Sheikh Khalifa bin Hamad bin Khalifa Al Thani, the KHK of the story, is one of the eleven sons of Sheikh Hamad bin Khalifa bin Hamad bin Abdullah bin Jassim bin Mohammed Al Thani, who ruled Qatar at the Emir from 2005-13. Though his matriculation to USC has nothing to do with the Operation Varsity Blues scandal, the prominence of the tainted college admission stories in our nation’s media apparently led some whistle-blowers to contact reporters and editors at the Times with the suggestion that they look into the circumstances surrounding KHK’s enrollment, and the legitimacy of his reputed academic accomplishments at the university. It’s a pretty flabbergasting story:
From the moment Al Thani stepped off the plane, an entire economy quickly grew up around him to meet his wishes and whims: chauffeurs, a security detail, concierges, trainers, a nurse, an all-purpose fixer and even, according to several USC faculty members, a graduate student who served as his academic “sherpa.”
Before he started classes, a billionaire trustee arranged a private meeting between the university president and the prince’s mother, and once he arrived, the institution showered him with special treatment.
He was allowed to blow off class for dubious “security reasons” as an undergrad, then was handed a master’s degree for a period in which he took several vacations in Europe and never stepped foot on campus.
The young sheikh enjoyed hanging out in trendy restaurants and cafes, skiing and beach trips taken during the school week, driving at high-speed late at night on Los Angeles freeways in one of the dozens of luxury cars he owned, and numerous trips to Las Vegas to gamble at the casino tables, a practice strictly proscribed by his Muslim faith. He was given a pass from attending lectures due to security concerns, though a former dean acknowledges that he is unaware of any actual threats made against the prince and that any arrangement made to excuse him from attending class did not come through usual university channels and must have been an executive decision from the president’s office. His Qatari entourage enlisted a graduate student teaching assistant to serve as the prince’s liaison to his professors, and it is strongly suggested that the grad student — now an assistant professor at Occidental College — did at least a part of the academic work for his employer, who appeared on the dean’s list three times in his undergraduate years.
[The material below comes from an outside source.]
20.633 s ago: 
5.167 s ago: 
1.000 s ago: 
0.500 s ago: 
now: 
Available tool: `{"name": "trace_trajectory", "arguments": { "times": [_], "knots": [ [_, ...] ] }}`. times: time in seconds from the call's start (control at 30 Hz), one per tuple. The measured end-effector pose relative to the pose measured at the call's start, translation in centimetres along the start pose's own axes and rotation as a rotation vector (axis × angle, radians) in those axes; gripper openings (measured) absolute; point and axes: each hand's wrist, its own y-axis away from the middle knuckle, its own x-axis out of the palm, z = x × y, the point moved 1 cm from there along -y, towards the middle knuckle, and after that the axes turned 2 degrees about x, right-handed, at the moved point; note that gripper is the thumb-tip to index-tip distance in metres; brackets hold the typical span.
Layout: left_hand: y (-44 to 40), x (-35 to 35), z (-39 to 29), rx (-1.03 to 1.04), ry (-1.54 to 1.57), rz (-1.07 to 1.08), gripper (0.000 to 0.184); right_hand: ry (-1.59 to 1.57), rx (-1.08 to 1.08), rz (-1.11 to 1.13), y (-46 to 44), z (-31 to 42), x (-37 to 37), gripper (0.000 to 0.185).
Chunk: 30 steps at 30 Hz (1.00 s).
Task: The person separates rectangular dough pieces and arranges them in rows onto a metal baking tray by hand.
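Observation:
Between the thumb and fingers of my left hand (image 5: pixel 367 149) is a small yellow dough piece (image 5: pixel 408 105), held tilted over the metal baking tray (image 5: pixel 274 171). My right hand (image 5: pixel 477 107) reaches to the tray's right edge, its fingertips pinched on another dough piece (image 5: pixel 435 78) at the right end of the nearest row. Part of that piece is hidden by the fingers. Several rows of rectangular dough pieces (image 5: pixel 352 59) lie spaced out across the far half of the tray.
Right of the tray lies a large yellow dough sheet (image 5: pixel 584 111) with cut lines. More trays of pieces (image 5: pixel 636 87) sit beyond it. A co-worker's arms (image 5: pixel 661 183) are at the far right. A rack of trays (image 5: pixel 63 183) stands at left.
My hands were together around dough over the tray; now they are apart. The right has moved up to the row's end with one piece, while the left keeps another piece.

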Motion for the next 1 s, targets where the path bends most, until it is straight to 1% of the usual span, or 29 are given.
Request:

Why Khalifa bin Hamad bin Khalifa Al Thani would choose USC is fairly obvious. The young sheikh is said to have been a huge fan of Los Angeles, which has a fairly large expat Middle Eastern population. It’s certainly a city with a great number of attractions for a handsome young man who is also phenomenally wealthy. After making overtures to a UCLA dean and being told that the decision rested entirely with the admissions office, emissaries of KHK approached USC and found a far more receptive audience. What about KHK appealed to the stately 140-year-old university located just south of downtown? More likely than not it was this:
Under the leadership of the prince’s mother, Qatar has given more than $1 billion to American universities, making it the largest foreign funder of U.S. higher education.
[. . .]
The Al Thanis knew several USC trustees, including Thomas J. Barrack Jr., a wealthy L.A. investor and founder of Colony Capital Inc. who oversaw construction of the family’s Bel-Air compound. The fall after UCLA rejected the Qatari overtures, Al Thani’s mother, Sheikha Moza, came to L.A. and Barrack arranged a visit with USC’s president.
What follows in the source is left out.